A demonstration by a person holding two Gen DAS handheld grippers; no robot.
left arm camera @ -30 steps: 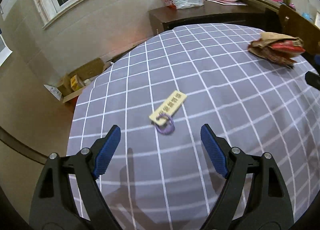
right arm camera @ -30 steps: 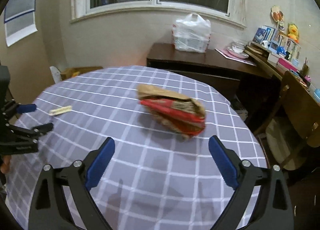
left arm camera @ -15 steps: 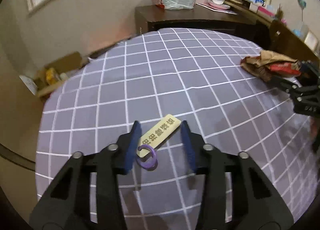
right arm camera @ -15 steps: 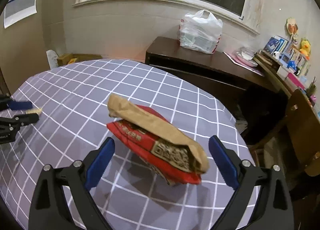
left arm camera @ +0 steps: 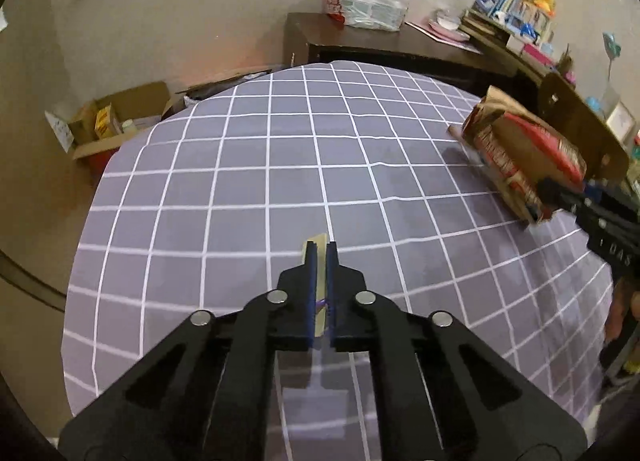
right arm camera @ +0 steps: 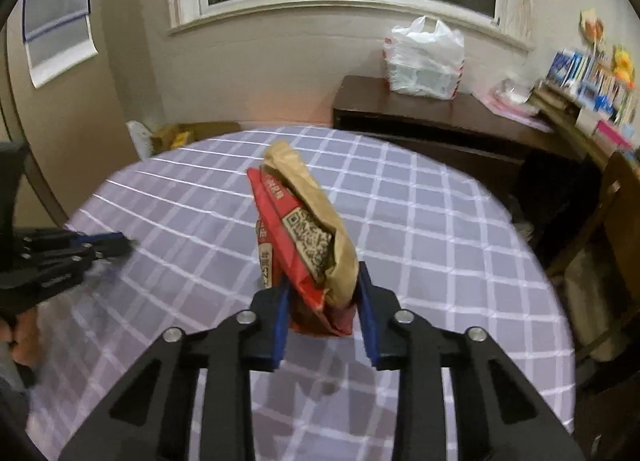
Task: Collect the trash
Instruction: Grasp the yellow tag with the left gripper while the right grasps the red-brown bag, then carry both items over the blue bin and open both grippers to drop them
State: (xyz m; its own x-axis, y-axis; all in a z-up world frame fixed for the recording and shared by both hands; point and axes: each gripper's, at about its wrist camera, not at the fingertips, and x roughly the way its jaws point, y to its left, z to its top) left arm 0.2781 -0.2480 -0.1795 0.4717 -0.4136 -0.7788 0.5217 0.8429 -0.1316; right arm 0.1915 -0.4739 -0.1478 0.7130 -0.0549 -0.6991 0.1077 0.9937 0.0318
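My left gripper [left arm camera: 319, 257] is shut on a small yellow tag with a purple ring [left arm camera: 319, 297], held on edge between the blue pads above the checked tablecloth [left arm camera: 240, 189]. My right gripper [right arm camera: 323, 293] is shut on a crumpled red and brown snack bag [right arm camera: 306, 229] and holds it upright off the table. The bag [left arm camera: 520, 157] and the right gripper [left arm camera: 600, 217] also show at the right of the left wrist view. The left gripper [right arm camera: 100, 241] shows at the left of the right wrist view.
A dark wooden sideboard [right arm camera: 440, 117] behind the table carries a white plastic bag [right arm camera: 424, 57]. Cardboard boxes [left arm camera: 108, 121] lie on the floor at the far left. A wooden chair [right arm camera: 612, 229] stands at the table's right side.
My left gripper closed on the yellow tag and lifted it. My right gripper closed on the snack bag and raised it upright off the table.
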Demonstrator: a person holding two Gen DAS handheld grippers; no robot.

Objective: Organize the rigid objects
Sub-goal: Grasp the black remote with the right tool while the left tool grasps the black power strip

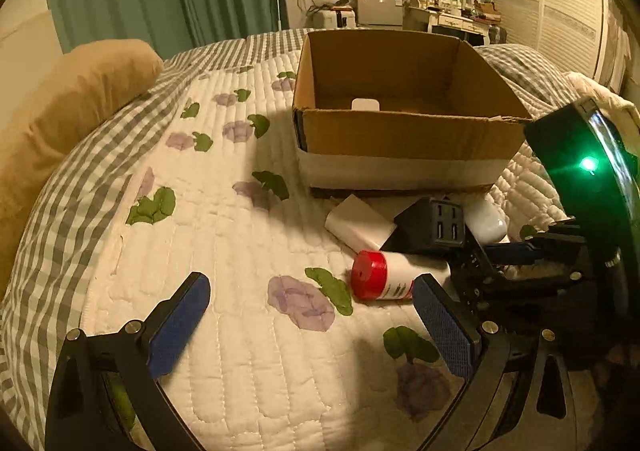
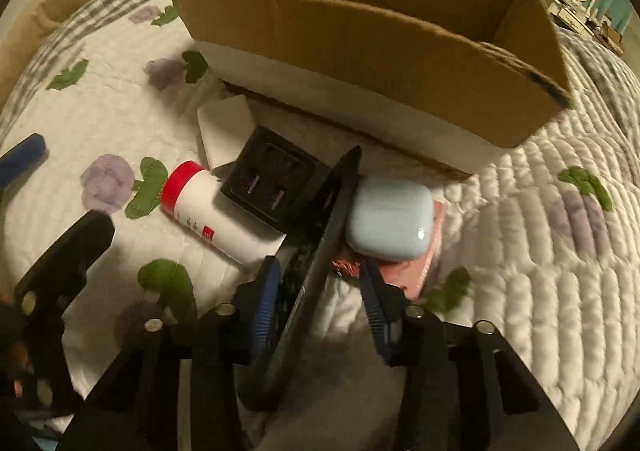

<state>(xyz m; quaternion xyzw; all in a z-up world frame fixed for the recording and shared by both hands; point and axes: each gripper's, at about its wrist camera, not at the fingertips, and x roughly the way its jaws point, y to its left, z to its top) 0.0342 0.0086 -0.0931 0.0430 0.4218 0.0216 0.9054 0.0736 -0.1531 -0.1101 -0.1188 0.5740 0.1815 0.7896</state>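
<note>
In the left wrist view my left gripper (image 1: 312,325) hovers open over the quilt with nothing between its fingers. Just beyond its right finger lies a white bottle with a red cap (image 1: 380,279). Behind the bottle are a white packet (image 1: 360,227), a black plug cube (image 1: 432,227) and a pale earbud case (image 1: 486,225). In the right wrist view my right gripper (image 2: 320,305) points steeply down with a long black flat device (image 2: 316,247) between its jaws. The left pad (image 2: 266,303) lies against the device, and quilt shows between it and the right pad (image 2: 376,311).
An open cardboard box (image 1: 400,131) stands on the bed behind the pile, with a small white item (image 1: 364,105) inside. A pink object (image 2: 426,271) lies under the earbud case (image 2: 390,217). A tan pillow (image 1: 72,99) sits at the left. A TV and a dresser stand at the far wall.
</note>
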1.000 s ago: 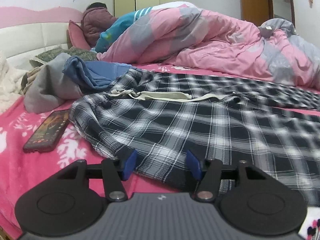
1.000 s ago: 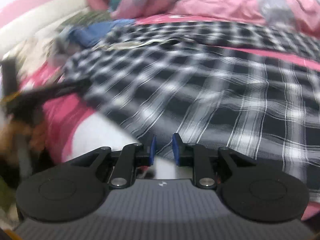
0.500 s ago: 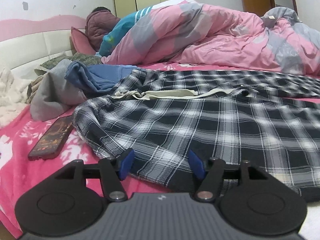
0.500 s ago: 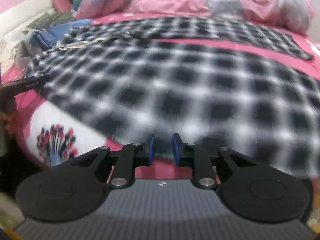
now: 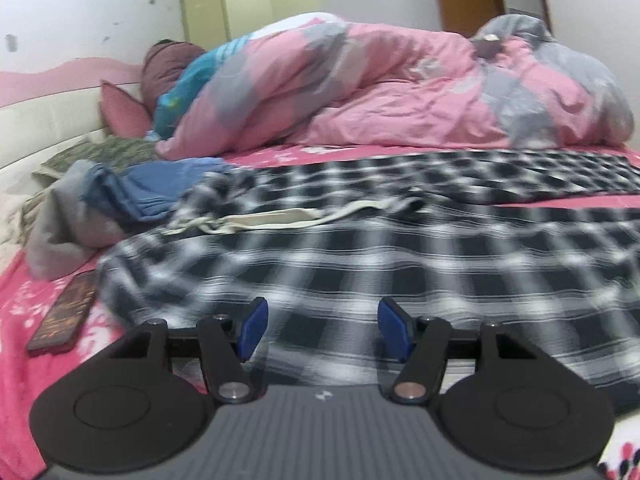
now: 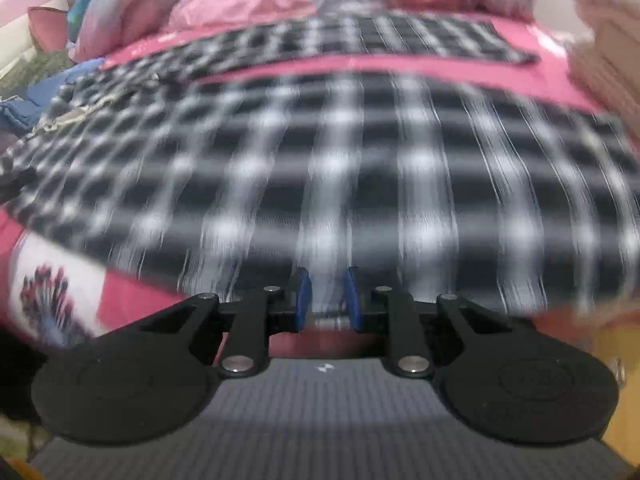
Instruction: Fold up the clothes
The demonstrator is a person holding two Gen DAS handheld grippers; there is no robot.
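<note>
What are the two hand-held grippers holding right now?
Nothing that shows. The left hand-held gripper is wide open over the checked trousers. The right hand-held gripper stands at their near edge, narrow, with no cloth clearly pinched.

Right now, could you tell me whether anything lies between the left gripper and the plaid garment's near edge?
Nothing visible does. The left gripper stands open directly over the near edge of the plaid garment, with only that cloth between its fingers. The phone lies off to the side.

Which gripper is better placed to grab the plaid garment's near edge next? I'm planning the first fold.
Left, probably. The left gripper has its jaws spread wide over the plaid garment; the right gripper is nearly closed, with nothing clearly gripped.
</note>
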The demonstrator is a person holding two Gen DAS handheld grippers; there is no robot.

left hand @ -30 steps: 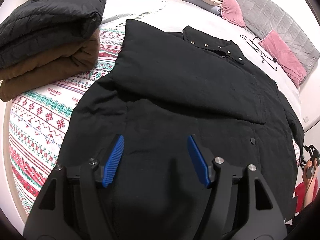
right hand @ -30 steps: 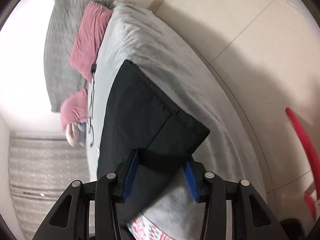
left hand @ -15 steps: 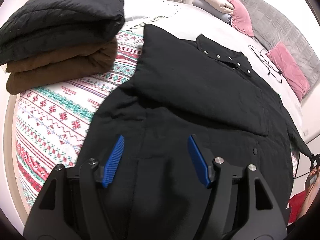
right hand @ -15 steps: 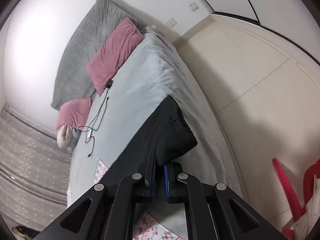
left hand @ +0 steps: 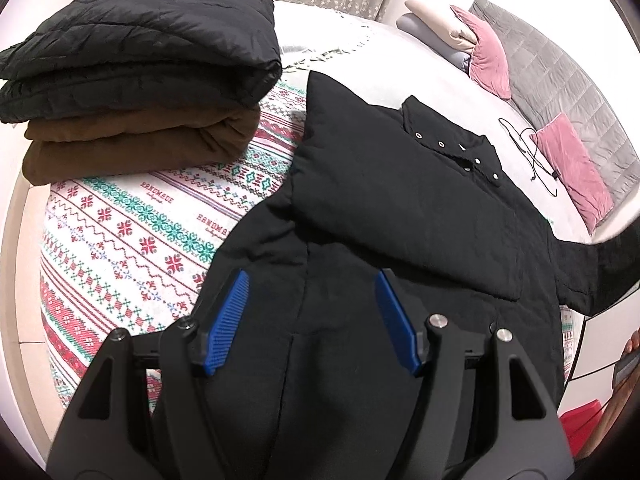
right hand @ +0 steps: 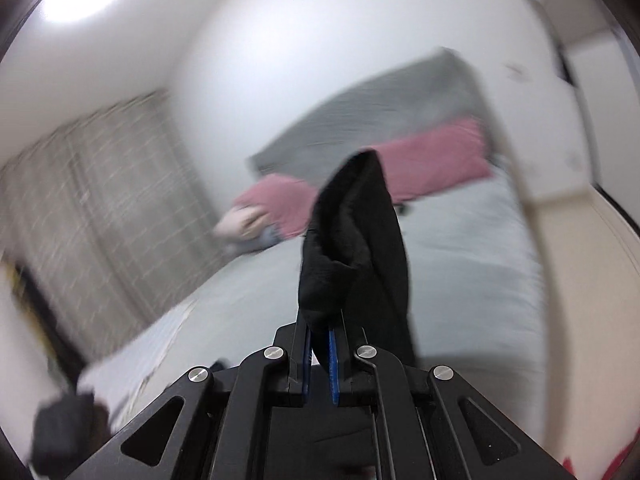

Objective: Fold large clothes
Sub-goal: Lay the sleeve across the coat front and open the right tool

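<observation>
A large black padded coat lies spread on the bed, its left sleeve folded across the chest and its snap-button collar toward the pillows. My left gripper hovers open over the coat's lower body, with nothing between its blue pads. The coat's right sleeve rises off the bed toward the right edge of the left wrist view. My right gripper is shut on that sleeve's cuff, which sticks up in front of the camera. The right wrist view is blurred by motion.
A folded black quilted jacket sits on a folded brown garment at the back left, on a patterned blanket. Pink pillows, a grey headboard and a black cable lie at the far right. A hand shows at the right edge.
My right gripper shut on the sleeve cuff, then swung up and rolled, lifting the sleeve off the bed's side. My left gripper drifted slightly back and up, still open.
</observation>
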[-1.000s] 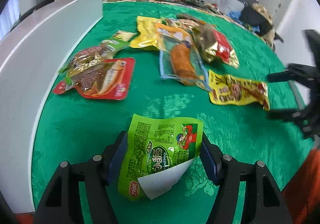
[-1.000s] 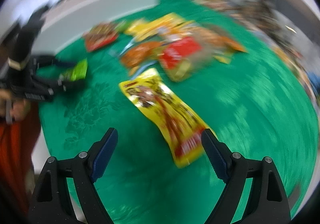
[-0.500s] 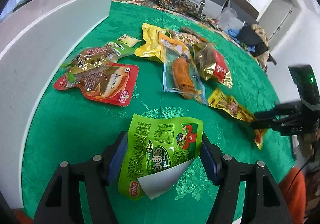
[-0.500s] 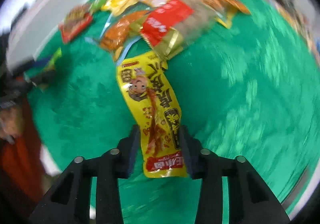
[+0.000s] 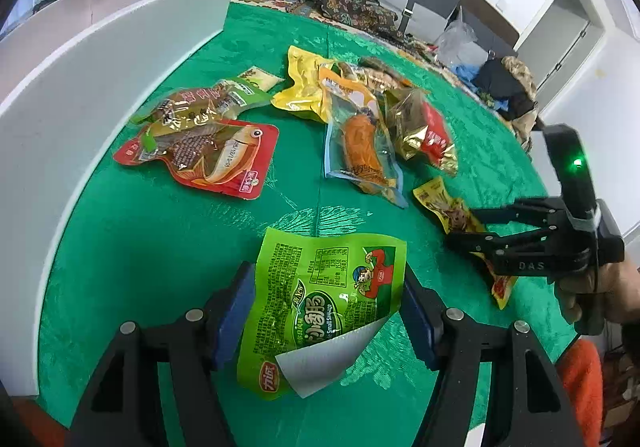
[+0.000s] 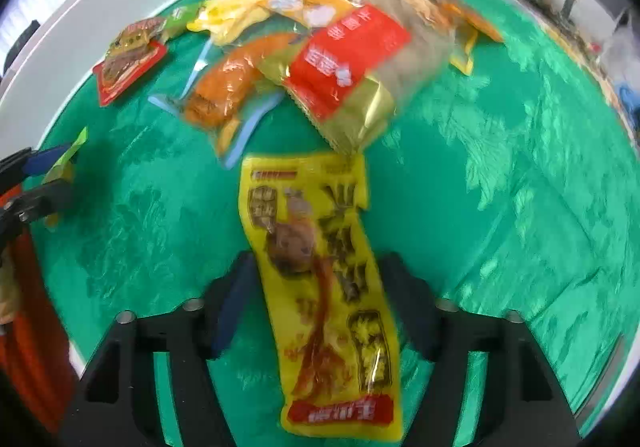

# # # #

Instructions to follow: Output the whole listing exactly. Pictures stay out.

Solution:
A demonstration by a person holding two Gen DAS handheld grippers; no robot.
left arm camera @ -30 steps: 
right arm camera @ -30 steps: 
left arm camera @ -15 steps: 
right arm camera @ -15 steps: 
left arm camera @ +0 steps: 
right arm camera @ +0 steps: 
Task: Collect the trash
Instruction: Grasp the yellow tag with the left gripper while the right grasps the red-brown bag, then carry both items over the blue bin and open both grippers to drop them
State: (xyz m; its own x-axis, y-axis; all in a z-up world frame fixed for the recording and shared by both hands; point and axes: each gripper's, at about its wrist camera, not at the fingertips, and x roughly the way its jaws point, y to its left, z to its top) left arm 0.2781 -0.2480 -0.1795 0.4717 -0.4136 -0.7788 0.5217 0.8429 -0.1316; right arm 0.1915 -0.4739 -0.1478 0.7130 -0.0549 -0.6991 0.1077 0.9937 0.0318
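My left gripper [left arm camera: 319, 257] is shut on a small yellow tag with a purple ring [left arm camera: 319, 297], held on edge between the blue pads above the checked tablecloth [left arm camera: 240, 189]. My right gripper [right arm camera: 323, 293] is shut on a crumpled red and brown snack bag [right arm camera: 306, 229] and holds it upright off the table. The bag [left arm camera: 520, 157] and the right gripper [left arm camera: 600, 217] also show at the right of the left wrist view. The left gripper [right arm camera: 100, 241] shows at the left of the right wrist view.
A dark wooden sideboard [right arm camera: 440, 117] behind the table carries a white plastic bag [right arm camera: 424, 57]. Cardboard boxes [left arm camera: 108, 121] lie on the floor at the far left. A wooden chair [right arm camera: 612, 229] stands at the table's right side.
My left gripper closed on the yellow tag and lifted it. My right gripper closed on the snack bag and raised it upright off the table.
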Demonstrator: a person holding two Gen DAS handheld grippers; no robot.

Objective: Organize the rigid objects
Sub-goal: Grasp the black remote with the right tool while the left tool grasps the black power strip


<state>(xyz m; quaternion xyzw; all in a z-up world frame fixed for the recording and shared by both hands; point and axes: each gripper's, at about its wrist camera, not at the fingertips, and x roughly the way its jaws point, y to its left, z to its top) 0.0342 0.0086 -0.0931 0.0430 0.4218 0.0216 0.9054 0.0736 -0.1531 -0.1101 -0.1188 0.5740 0.1815 0.7896</state>
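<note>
In the left wrist view my left gripper (image 1: 312,325) hovers open over the quilt with nothing between its fingers. Just beyond its right finger lies a white bottle with a red cap (image 1: 380,279). Behind the bottle are a white packet (image 1: 360,227), a black plug cube (image 1: 432,227) and a pale earbud case (image 1: 486,225). In the right wrist view my right gripper (image 2: 320,305) points steeply down with a long black flat device (image 2: 316,247) between its jaws. The left pad (image 2: 266,303) lies against the device, and quilt shows between it and the right pad (image 2: 376,311).
An open cardboard box (image 1: 400,131) stands on the bed behind the pile, with a small white item (image 1: 364,105) inside. A pink object (image 2: 426,271) lies under the earbud case (image 2: 390,217). A tan pillow (image 1: 72,99) sits at the left. A TV and a dresser stand at the far wall.
</note>
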1.000 s ago: 
1.000 s ago: 
0.500 s ago: 
0.500 s ago: 
now: 
now: 
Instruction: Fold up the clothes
The demonstrator is a person holding two Gen DAS handheld grippers; there is no robot.
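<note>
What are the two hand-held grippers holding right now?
Nothing that shows. The left hand-held gripper is wide open over the checked trousers. The right hand-held gripper stands at their near edge, narrow, with no cloth clearly pinched.

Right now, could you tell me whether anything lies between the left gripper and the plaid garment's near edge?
Nothing visible does. The left gripper stands open directly over the near edge of the plaid garment, with only that cloth between its fingers. The phone lies off to the side.

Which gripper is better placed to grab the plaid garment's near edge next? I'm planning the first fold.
Left, probably. The left gripper has its jaws spread wide over the plaid garment; the right gripper is nearly closed, with nothing clearly gripped.
</note>
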The demonstrator is a person holding two Gen DAS handheld grippers; there is no robot.

left hand @ -30 steps: 
right hand @ -30 steps: 
left hand @ -15 steps: 
right hand @ -15 steps: 
left hand @ +0 steps: 
right hand @ +0 steps: 

Objective: Fold large clothes
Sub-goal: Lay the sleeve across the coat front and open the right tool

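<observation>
A large black padded coat lies spread on the bed, its left sleeve folded across the chest and its snap-button collar toward the pillows. My left gripper hovers open over the coat's lower body, with nothing between its blue pads. The coat's right sleeve rises off the bed toward the right edge of the left wrist view. My right gripper is shut on that sleeve's cuff, which sticks up in front of the camera. The right wrist view is blurred by motion.
A folded black quilted jacket sits on a folded brown garment at the back left, on a patterned blanket. Pink pillows, a grey headboard and a black cable lie at the far right. A hand shows at the right edge.
My right gripper shut on the sleeve cuff, then swung up and rolled, lifting the sleeve off the bed's side. My left gripper drifted slightly back and up, still open.
</observation>
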[-1.000s] 
[-1.000s] 
[-0.500s] 
[-0.500s] 
[+0.000s] 
[+0.000s] 

Nothing further remains for this exercise.